Greetings from the Digital Age
Well, I finally ditched the dialup service, and bundled my soul and shipped it off to the cable providers. When they came and set me up, they pointed out the two dozen or so mismatched and split cables, as well as the three or four lines to nowhere that snaked through my walls as the possible cause of my poor television service thus far. They may have had a point, and I postponed the first installation for a fabulous weekend of snaking wires through the walls and, in some cases, abandoning them to the interstitial oubliette. With nice fat cable and a minimum of splicing, my internet and phone service is spectacular, and now I can look at all of your wonderful images and YouTube clips without any difficulty at all.
Sadly, however, it looks like the internet is still full of the same old crap.
4 comments:
yes, but now it doesn't take as long to realize it.
i forget that people still have dial-up.
I got dialup for 15 bucks a month, how can you beat that? I figured access to web video couldn't possibly be worth four times that price, but my wife needed to download a bunch of classwork, and so that was that.
(And as it turned out, the phone company was taking me for a ride, and with the bundled service, we're paying the same as before for everything. Woo hoo.)

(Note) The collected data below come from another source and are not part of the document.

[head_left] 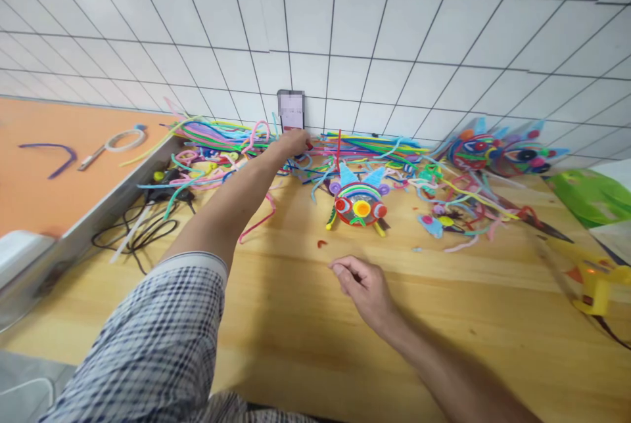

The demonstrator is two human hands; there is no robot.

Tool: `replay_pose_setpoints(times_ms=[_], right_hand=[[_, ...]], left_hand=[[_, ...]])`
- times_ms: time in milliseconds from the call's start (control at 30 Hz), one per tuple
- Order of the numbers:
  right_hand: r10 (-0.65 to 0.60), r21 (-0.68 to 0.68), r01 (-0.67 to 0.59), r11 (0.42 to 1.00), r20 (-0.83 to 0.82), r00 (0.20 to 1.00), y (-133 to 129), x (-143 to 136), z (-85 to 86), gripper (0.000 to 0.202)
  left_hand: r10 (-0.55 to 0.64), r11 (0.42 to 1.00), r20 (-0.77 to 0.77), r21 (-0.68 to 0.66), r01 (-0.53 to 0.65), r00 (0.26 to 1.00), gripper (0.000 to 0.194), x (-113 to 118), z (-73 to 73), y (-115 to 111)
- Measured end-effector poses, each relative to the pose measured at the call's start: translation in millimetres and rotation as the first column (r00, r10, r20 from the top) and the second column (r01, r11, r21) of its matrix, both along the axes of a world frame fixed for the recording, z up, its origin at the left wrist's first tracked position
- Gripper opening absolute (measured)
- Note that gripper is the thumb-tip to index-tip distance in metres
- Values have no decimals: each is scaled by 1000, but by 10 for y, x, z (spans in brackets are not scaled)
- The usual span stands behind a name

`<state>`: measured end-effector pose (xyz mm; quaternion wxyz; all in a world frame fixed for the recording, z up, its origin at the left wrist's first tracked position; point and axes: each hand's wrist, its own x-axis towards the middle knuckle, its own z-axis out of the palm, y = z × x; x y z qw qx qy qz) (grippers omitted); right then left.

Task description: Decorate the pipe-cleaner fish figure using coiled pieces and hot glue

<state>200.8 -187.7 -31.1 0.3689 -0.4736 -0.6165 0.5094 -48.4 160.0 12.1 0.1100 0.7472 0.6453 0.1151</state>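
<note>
My left hand (294, 142) is stretched out to the back of the table, at the lower end of a phone (292, 110) that leans on the tiled wall. Its fingers look curled, and a small red bit shows beside them; whether they hold it is unclear. Closer in, my right hand (363, 285) hovers low over the wood, thumb and fingers pinched together; anything between them is too small to name. Beyond it sits a mask-like craft figure (361, 203) with blue spikes, red-and-white eyes and a yellow nose. A small curved red piece (322, 244) lies between figure and hand.
Pipe cleaners (217, 137) in many colours lie heaped along the wall. Two similar craft figures (522, 154) lean at the back right. Scissors (542, 222) and a yellow glue gun (594, 282) lie right. A black cable (133, 232) coils left; tape (125, 140) rests on an orange surface.
</note>
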Motion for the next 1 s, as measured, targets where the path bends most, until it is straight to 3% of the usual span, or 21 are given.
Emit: replay_pose_setpoints(times_ms=[167,333,400,533,667,800,1000], right_hand=[[2,3,-2,1000,16,1000,6,-8,11,35],[2,13,-3,1000,46,999,22,-7,-9,35],[-1,21,0,1000,49,999,27,-10,-16,35],[-5,38,3,999,47,999,35,-24,-18,36],[-5,63,2,998,44,999,35,-34,-26,36],[-18,75,17,997,14,1000,31,-32,-74,33],[-93,146,100,984,-52,994,2,-35,-119,42]], left_hand=[[34,994,209,98,-56,977,12,-110,73,-61],[66,983,468,121,-138,881,13,-292,230,-242],[34,987,649,97,-127,760,17,-335,276,-370],[-43,999,905,43,9,423,29,-315,366,-767],[0,992,968,-32,121,251,38,-207,432,-1313],[59,977,974,-102,189,218,46,-112,404,-1892],[159,924,935,-254,287,318,45,7,163,-2599]])
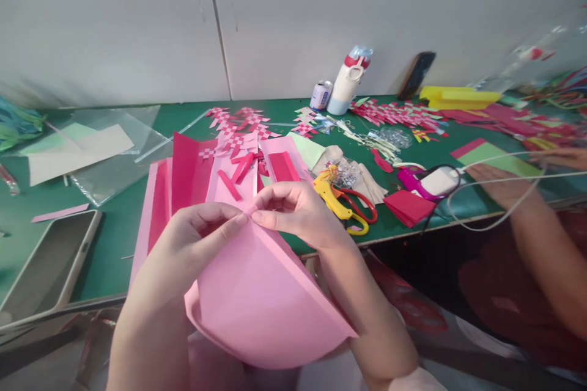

Screwed by the phone company. Hard to believe. Why does it seem to me that no matter how much bundling and discounting they do, and no matter how much stuff I'm supposedly getting for free, my phone bill is never under 140 bucks? Sheesh. Free porn is expensive!
To be fair, I've yet to discover all the interesting inclusions that will come with the newly enhanced cable bill.
The phone co. was Verizon, and had grown about 25% bigger in four years. What really pissed me off though, was the discounts and deals they were constantly offering to new signers-on. As a valued customer, I had no piece of that.
Back when I had a cell phone through Verizon, it was always the magic $140 too, no matter what. I kind of hate them.